No usar el nombre de Dios para cubrir la injusticia

No sé si se sigue empleando la expresión “tiempo fuerte” para períodos de especial intensidad litúrgica y cristiana como la Cuaresma. Pero, sin duda, estos días son propicios para repensar aspectos centrales de la propia existencia, siempre desde la caridad, como corresponde a la antigua enseñanza evangélica, profundamente desarrollada por san Pablo y los Padres.

De la caridad trató el papa Francisco hace unos días en la homilía de la misa matutina en Santa Marta. Al repasar las exigencias cuaresmales, subrayó la necesidad radical de la caridad con el prójimo, que comienza por vivir con rigor la justicia en las obligaciones humanas: una enseñanza tan antigua que el pontífice podía reiterarla de la mano del profeta Isaías.

Entre los pecados más graves –claman al cielo‑ figuró siempre defraudar a los asalariados. Con el progreso de la civilización, especialmente en Occidente, el dador de trabajo no puede separar ese salario de las llamadas cargas sociales, indispensables de ordinario para la financiación del Estado del bienestar. Se puede discutir lógicamente la forma y la cuantía de las retribuciones, establecidas en la ley y, sobre todo, en contratos colectivos. Se puede no estar de acuerdo con el volumen de aquellas cargas, también desde el punto de vista de su incidencia en la creación o disuasión de puestos de trabajo. Pero no hay vuelta atrás.

Por eso, el papa puede referirse al “pago en negro” como una injusticia: porque excluye o limita seriamente los derechos sociales inmediatos o futuros del trabajador; es un modo moderno del pecado que clamaba al cielo según la voz de los profetas. Y tendría aún una mayor sanción moral si un creyente intentase tapar esa injusticia con una apelación a sus donativos a la iglesia...: es una pecado gravísimo, señala Francisco, usar a Dios para cubrir la injusticia.

No es el único modo de maltratar el nombre de Dios.

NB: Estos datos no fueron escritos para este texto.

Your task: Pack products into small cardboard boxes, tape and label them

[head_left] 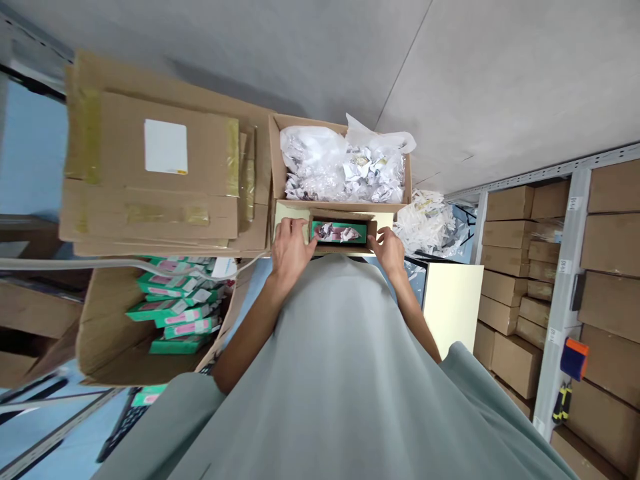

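Fingers (pixel 305 241) of left hand (pixel 289 248) and right hand (pixel 389 250): clasped on the ends of a small cardboard box (pixel 344 250), held before the torso. Contents: green pack (pixel 319 231), crumpled paper (pixel 340 233). Just beyond: open carton (pixel 278 160), full of white paper and plastic (pixel 345 167). Left: side carton (pixel 100 313) of green-pink packs (pixel 175 310).
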### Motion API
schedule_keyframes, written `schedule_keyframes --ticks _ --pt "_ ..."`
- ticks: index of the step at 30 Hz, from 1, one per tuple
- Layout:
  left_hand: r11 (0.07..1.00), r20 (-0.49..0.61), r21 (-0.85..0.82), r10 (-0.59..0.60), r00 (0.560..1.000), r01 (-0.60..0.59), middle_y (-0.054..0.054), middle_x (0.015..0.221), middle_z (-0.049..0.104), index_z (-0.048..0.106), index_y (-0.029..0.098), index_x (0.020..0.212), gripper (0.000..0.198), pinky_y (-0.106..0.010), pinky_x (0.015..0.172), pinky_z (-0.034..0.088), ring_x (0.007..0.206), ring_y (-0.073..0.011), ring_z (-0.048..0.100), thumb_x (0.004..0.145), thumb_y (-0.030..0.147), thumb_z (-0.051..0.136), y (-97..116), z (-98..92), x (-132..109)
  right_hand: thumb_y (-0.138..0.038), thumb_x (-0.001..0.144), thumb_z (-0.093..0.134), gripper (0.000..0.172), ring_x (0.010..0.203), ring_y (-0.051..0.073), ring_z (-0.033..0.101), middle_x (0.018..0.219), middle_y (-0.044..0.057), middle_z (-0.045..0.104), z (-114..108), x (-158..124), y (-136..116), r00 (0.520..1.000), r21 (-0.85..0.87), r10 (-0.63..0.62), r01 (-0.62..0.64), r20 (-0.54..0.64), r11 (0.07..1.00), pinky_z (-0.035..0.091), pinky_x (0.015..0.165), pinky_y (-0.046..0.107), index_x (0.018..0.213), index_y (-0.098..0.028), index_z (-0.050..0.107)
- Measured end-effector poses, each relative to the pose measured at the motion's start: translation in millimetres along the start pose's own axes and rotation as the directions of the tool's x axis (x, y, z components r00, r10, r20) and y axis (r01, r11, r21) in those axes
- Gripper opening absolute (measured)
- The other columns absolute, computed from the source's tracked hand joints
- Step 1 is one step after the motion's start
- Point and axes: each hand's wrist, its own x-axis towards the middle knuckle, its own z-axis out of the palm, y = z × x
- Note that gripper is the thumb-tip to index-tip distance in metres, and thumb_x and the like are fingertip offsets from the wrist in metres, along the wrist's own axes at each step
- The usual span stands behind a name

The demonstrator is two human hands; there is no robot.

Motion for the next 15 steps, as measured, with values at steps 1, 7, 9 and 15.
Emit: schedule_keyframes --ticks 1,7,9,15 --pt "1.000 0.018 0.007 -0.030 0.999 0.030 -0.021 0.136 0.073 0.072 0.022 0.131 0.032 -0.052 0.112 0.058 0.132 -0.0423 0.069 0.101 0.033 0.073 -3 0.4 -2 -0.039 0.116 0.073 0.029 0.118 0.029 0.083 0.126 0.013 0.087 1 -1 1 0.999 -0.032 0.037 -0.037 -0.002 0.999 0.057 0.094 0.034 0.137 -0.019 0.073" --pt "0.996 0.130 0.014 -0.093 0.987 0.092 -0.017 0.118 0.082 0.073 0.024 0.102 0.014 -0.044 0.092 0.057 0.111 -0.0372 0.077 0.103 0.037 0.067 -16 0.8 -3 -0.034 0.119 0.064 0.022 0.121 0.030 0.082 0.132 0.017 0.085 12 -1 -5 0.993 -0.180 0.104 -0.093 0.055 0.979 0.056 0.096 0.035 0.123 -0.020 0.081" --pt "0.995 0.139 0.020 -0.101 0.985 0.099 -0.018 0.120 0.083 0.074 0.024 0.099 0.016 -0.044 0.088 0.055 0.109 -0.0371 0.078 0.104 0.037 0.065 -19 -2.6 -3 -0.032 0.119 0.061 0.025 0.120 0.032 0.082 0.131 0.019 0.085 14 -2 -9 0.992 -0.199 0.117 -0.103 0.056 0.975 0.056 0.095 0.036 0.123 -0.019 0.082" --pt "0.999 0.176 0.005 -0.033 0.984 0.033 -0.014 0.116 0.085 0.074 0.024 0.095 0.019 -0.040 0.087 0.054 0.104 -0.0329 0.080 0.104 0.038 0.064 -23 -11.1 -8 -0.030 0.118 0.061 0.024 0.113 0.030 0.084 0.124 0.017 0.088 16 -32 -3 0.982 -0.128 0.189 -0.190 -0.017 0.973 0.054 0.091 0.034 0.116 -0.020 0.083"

Al día siguiente de esa homilía del papa, leía en Le Monde un artículo de un autor aparentemente no cristiano con este expresivo título: “Cuando una mafia invoca a Dios para justificar sus crímenes”. Se refería a los recientes tiroteos letales de París y Copenhague, y afirmaba tajantemente: “la religión es sólo una coartada de una deriva odiosa y crapulosa”.

Más que el terrorismo en sentido estricto –con el fin de sembrar un temor generalizado entre la población con idea de conseguir concesiones de los gobiernos‑, le recuerda las represalias ordenadas por los jefes de las grandes bandas del crimen organizado: la ejecución decidida por un clan por razón de “ejemplaridad”, que encubre una auténtica vendetta. En el fondo, para el autor, Al-Qaeda del Yemen sería uno de los clanes que se reparten territorio en los países del Golfo y los vecinos al Mar Rojo, para lograr intereses políticos, militares y financieros desde una vaga invocación a lo sagrado. Con esos asesinatos de impíos o blasfemos tratan de demostrar su poder.

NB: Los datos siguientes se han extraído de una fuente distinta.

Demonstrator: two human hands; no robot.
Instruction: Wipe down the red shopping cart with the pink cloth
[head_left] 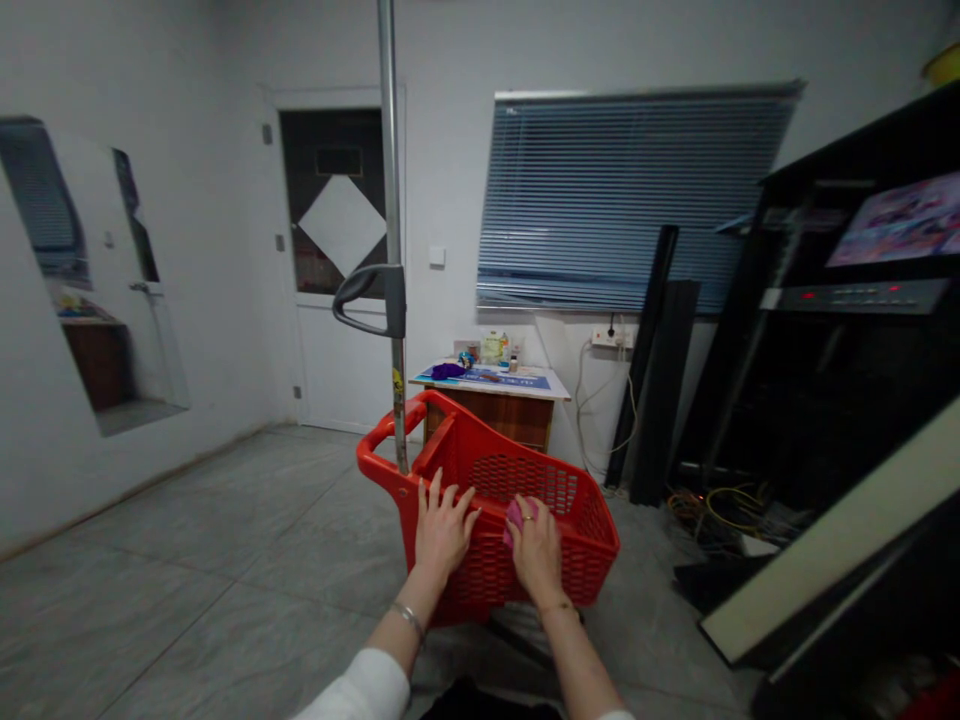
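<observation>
Grey floor tiles spread under our red basket (525,500). Our left hand (442,528) lies flat and open on its rim; our right hand (536,548) grips a pink cloth (514,516) against it. Best brace firmly and press evenly.

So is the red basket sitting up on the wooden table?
No, the red basket stands on the tiled floor, in front of the wooden table, with both hands on its near rim.

White walls, grey tile floor (187,560), blinds (622,200) shut.
</observation>
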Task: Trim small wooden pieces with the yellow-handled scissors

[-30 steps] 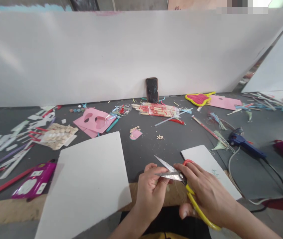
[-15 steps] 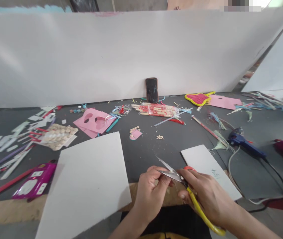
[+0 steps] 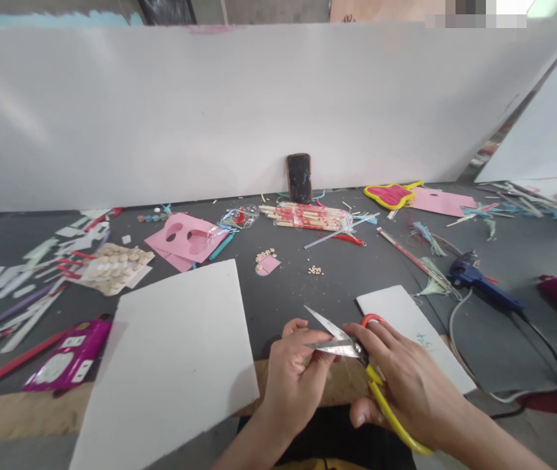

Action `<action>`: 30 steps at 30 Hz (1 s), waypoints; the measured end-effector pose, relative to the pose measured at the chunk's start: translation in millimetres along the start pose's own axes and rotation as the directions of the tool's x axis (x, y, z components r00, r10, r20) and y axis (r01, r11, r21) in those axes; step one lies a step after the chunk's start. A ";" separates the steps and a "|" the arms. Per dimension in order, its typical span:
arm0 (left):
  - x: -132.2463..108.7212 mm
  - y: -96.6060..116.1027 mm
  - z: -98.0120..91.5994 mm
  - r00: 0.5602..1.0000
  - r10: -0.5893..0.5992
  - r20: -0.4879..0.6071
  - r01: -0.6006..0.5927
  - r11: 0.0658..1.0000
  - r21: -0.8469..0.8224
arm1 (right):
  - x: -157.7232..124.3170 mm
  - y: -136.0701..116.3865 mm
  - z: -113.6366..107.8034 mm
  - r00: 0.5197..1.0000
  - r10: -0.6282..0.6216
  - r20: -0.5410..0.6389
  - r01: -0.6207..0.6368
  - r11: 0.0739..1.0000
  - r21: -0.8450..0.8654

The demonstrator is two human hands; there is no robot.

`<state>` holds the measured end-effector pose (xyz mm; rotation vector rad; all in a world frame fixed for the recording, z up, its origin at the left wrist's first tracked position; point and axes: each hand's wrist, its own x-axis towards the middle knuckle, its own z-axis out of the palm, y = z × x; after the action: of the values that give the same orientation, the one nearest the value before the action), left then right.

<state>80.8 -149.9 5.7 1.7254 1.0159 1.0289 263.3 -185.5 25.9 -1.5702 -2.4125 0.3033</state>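
My right hand [image 3: 400, 375] is closed around the yellow and red handles of a pair of scissors [image 3: 357, 349], whose blades are spread and point left. One blade crosses the fingertips of my left hand [image 3: 298, 365]. That hand is curled in a pinch at the table's front edge; whatever is between its fingers is too small or hidden to name. Beyond the hands, a small pink and grey heart-shaped piece [image 3: 267, 264] lies with tiny pale beads along its edge. A little pile of similar beads [image 3: 316, 269] lies to its right.
White foam boards flank my hands, a large one [image 3: 185, 352] on the left and a smaller one [image 3: 413, 326] on the right. A blue glue gun [image 3: 486, 284] with its cord lies at right. A phone [image 3: 299, 177] leans on the back panel behind wrapped sticks [image 3: 308, 217].
The scissor blades have shifted slightly left over my left fingertips. My right thumb has moved lower, with the yellow handle swung a little. My left hand has barely moved.
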 end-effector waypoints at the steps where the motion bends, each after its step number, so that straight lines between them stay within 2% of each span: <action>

En fin, aunque no esté en el origen de violencias físicas, también es un modo de desvirtuar el nombre de Dios mezclar la religión en cuestiones políticas coyunturales. Algo de esto estamos sufriendo en España, y quizá irá a más en este 2015 lleno de consultas electorales, que quizá deparen el ascenso de nuevos partidos, con el consiguiente retroceso de los más clásicos.

Muy probablemente, será un año confuso, de mucha crispación. Temo que los líderes actuales no tengan suficiente lucidez ni fortaleza para evitar la tentación de mezclar política y religión. Se plantea con términos formalmente modernos, a veces dependientes del impulso de las nuevas “religiones seculares. Pero me recuerdan esquemas antiguos –los estudié en la asignatura de Derecho canónico en segundo año de carrera en Madrid‑ demasiado presentes en la historia de Europa, a pesar de su identidad cristiana, que incluye el radical “dad al César lo que es del César y a Dios lo que es de Dios”.

Tal vez por eso, será preciso recordar con el necesario detenimiento –también para laicistas rancios y neodemocristianos‑ los principios fundamentales sentados en la constitución Gaudium et Spes del Concilio Vaticano II: independencia, autonomía, cooperación.